И, если брошу их писать,
То прекратят меня спасать,
И ни о чём меня не спросят,
А просто так - возьмут и бросят?
Разве можно любимых во тьму отпускать?
Разве можно такую беду допускать?
Коль нельзя перекрыть им в бездонность дорогу,
Надо Господа Бога позвать на подмогу
И сказать, достучавшись до самых небес:
«Мне любимые люди нужны позарез.
Чтобы были сохранны любимые люди,
Я Тебя, Боже мой, умоляю о чуде».
Где бы спрятаться, чтоб не нашли
Нас грядущие вторники, среды,
Четверги, приносящие беды,
Чтобы все они мимо прошли?
Где бы так поселиться, чтоб к нам
Все удачи, забавы, веселье
Приходили справлять новоселье
Под весенний неистовый гам
Птичьей стаи?

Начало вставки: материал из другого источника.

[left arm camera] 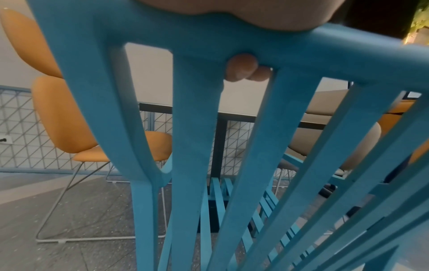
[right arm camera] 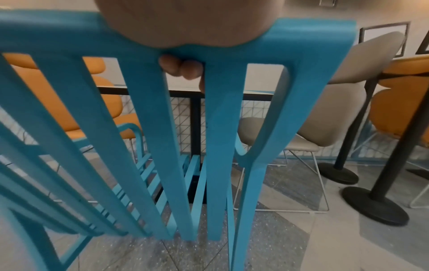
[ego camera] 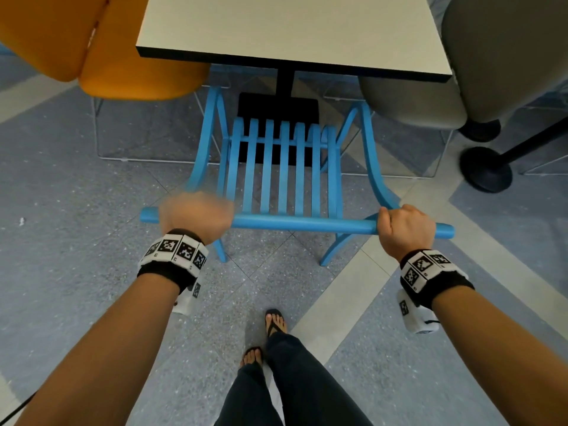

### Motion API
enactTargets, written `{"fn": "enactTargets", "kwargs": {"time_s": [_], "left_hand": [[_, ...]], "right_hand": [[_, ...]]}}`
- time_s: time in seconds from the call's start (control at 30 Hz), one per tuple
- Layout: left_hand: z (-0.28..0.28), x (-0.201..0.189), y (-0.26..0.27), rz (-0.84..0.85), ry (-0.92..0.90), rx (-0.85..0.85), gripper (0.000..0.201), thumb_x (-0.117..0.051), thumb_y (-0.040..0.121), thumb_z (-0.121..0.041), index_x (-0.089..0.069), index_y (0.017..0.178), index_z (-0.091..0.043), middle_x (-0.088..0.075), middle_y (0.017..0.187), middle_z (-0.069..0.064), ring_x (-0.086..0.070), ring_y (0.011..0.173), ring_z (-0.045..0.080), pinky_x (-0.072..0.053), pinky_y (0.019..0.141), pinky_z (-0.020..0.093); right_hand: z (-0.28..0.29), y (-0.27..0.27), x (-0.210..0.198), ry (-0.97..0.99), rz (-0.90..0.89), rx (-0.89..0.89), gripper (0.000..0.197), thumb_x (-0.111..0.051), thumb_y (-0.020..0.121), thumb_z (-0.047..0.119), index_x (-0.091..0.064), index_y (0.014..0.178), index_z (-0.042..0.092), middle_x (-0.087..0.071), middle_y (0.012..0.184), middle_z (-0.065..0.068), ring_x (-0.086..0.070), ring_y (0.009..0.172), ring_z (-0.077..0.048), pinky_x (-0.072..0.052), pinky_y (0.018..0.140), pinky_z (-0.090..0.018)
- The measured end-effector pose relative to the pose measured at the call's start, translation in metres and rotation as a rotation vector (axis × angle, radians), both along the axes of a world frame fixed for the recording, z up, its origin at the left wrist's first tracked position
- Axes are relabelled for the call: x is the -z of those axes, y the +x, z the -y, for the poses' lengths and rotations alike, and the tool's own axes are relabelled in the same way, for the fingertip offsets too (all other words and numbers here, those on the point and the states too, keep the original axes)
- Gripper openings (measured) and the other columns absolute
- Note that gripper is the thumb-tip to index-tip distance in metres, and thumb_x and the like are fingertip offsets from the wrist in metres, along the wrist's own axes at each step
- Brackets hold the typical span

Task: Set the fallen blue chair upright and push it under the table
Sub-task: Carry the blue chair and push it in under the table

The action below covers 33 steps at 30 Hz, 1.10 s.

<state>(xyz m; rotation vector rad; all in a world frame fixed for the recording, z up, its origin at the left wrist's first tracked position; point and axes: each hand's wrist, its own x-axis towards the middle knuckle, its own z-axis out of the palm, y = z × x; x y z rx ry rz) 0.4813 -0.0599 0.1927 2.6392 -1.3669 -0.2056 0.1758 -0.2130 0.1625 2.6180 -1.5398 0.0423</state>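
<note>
Speckled grey-blue floor (ego camera: 92, 186) with pale diagonal bands, seen from the head view. Blue chair (ego camera: 282, 179) stands upright on it, facing a white tabletop (ego camera: 292, 29); the front of the seat sits under the tabletop's near edge, back legs and backrest on the near side. Orange chair (ego camera: 101, 44) to the left, grey chair (ego camera: 491, 56) to the right. Left hand (ego camera: 195, 215) (motion-blurred) sits on the top rail; right hand (ego camera: 405, 227) wraps the same rail near its right end.

Left wrist view: fingers (left arm camera: 241, 68) curl under the rail between two slats, palm on top, a closed grip.

Right wrist view: fingers (right arm camera: 171, 67) hook under the rail between two slats, likewise clamped round it. Black pedestal bases (right arm camera: 373, 205) stand on the floor at right.
</note>
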Motion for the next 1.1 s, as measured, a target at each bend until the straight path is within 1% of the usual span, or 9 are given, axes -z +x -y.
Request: {"fn": "enactTargets", "kwargs": {"time_s": [0.13,0.23,0.33,0.43,0.67,0.73,0.9,1.0,1.1], "left_hand": [[0.007,-0.001,0.002,0.026,-0.037,-0.006,0.040,-0.037,0.076,-0.038,-0.052,0.047,-0.015,-0.036,0.037,-0.001,-0.043,0.043,0.026,-0.027,0.050,0.024],[0.019,-0.002,0.011,0.011,-0.063,-0.017,0.039,-0.036,0.075,-0.038,-0.051,0.047,-0.015,-0.033,0.037,-0.001,-0.043,0.043,0.025,-0.028,0.051,0.025],[0.015,0.001,0.012,0.024,-0.070,-0.007,0.038,-0.035,0.074,-0.038,-0.049,0.046,-0.016,-0.030,0.036,-0.002,-0.041,0.042,0.025,-0.023,0.049,0.022],[0.014,0.004,0.011,0.014,-0.069,-0.015,0.038,-0.036,0.074,-0.038,-0.050,0.046,-0.016,-0.031,0.036,-0.002,-0.041,0.042,0.025,-0.024,0.049,0.022],[0.017,0.006,0.010,0.013,-0.070,-0.025,0.040,-0.039,0.076,-0.037,-0.053,0.047,-0.014,-0.033,0.037,-0.001,-0.039,0.040,0.022,-0.023,0.048,0.018],[0.017,0.006,0.009,0.015,-0.059,-0.030,0.041,-0.042,0.078,-0.036,-0.055,0.047,-0.011,-0.035,0.038,0.000,-0.039,0.040,0.022,-0.024,0.048,0.018],[0.019,0.006,0.008,0.009,-0.035,-0.064,0.040,-0.048,0.079,-0.035,-0.057,0.048,-0.011,-0.038,0.040,0.002,-0.042,0.043,0.023,-0.026,0.050,0.021],[0.017,0.006,0.002,-0.001,-0.025,-0.084,0.040,-0.045,0.078,-0.038,-0.058,0.049,-0.012,-0.042,0.041,0.003,-0.045,0.046,0.025,-0.031,0.053,0.025],[0.014,0.008,-0.003,0.001,-0.041,-0.087,0.039,-0.040,0.073,-0.039,-0.057,0.047,-0.014,-0.039,0.039,0.002,-0.044,0.044,0.024,-0.030,0.052,0.023]], "right_hand": [[0.005,0.006,-0.008,-0.033,0.089,0.017,0.040,-0.032,0.079,0.023,-0.047,0.045,0.009,-0.036,0.042,-0.006,-0.034,0.039,-0.020,-0.008,0.046,-0.018],[0.013,0.019,-0.014,-0.032,0.194,0.049,0.040,-0.034,0.077,0.021,-0.047,0.042,0.006,-0.034,0.040,-0.006,-0.033,0.037,-0.020,-0.012,0.046,-0.016],[0.007,0.020,-0.012,-0.008,0.221,0.065,0.046,-0.028,0.079,0.028,-0.047,0.041,0.007,-0.037,0.041,-0.006,-0.035,0.037,-0.021,-0.018,0.044,-0.019],[0.004,0.021,-0.011,-0.009,0.247,0.103,0.050,-0.026,0.079,0.031,-0.048,0.041,0.005,-0.037,0.042,-0.006,-0.034,0.038,-0.021,-0.013,0.045,-0.019],[0.003,0.024,-0.017,0.013,0.233,0.120,0.044,-0.028,0.077,0.028,-0.043,0.040,0.010,-0.016,0.039,0.009,-0.025,0.037,-0.017,-0.009,0.046,-0.017],[0.003,0.024,-0.017,0.025,0.221,0.120,0.041,-0.031,0.077,0.025,-0.041,0.040,0.012,-0.016,0.039,0.009,-0.020,0.036,-0.013,-0.009,0.046,-0.017],[0.008,0.019,-0.013,0.046,0.070,0.072,0.041,-0.021,0.076,0.030,-0.040,0.042,0.015,-0.021,0.038,0.006,-0.023,0.040,-0.016,-0.007,0.046,-0.019],[0.006,0.014,-0.013,0.044,0.088,0.065,0.041,-0.023,0.076,0.029,-0.036,0.040,0.016,-0.019,0.037,0.007,-0.016,0.038,-0.010,-0.007,0.047,-0.018],[0.006,0.010,-0.015,0.035,0.143,0.062,0.041,-0.024,0.077,0.030,-0.033,0.039,0.017,-0.017,0.037,0.008,-0.015,0.037,-0.007,-0.008,0.046,-0.017]]}}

И тем, кто гоним
И не вечен, куда бы податься,
Чтоб всегда на глаза попадаться
Лишь удачам, удачам одним?
Осенний ветер гонит лист и ствол качает.
Не полегчало коль еще, то полегчает.
Вот только птица пролетит и ствол качнется,
И полегчает наконец, душа очнется.
Душа очнется наконец, и боль отпустит.
И станет слышен вещий глас в древесном хрусте
И в шелестении листвы. Под этой сенью
Не на погибель все дано, а во спасенье.
Никуда не охота вторгаться, ломиться,
Лишь охота к родному плечу привалиться,
Лишь к родному плечу привалиться хочу,
Чтоб земная юдоль стала мне по плечу,
Чтобы море отчаянья, боли и тлена,
И печалей мирских стало мне по колено.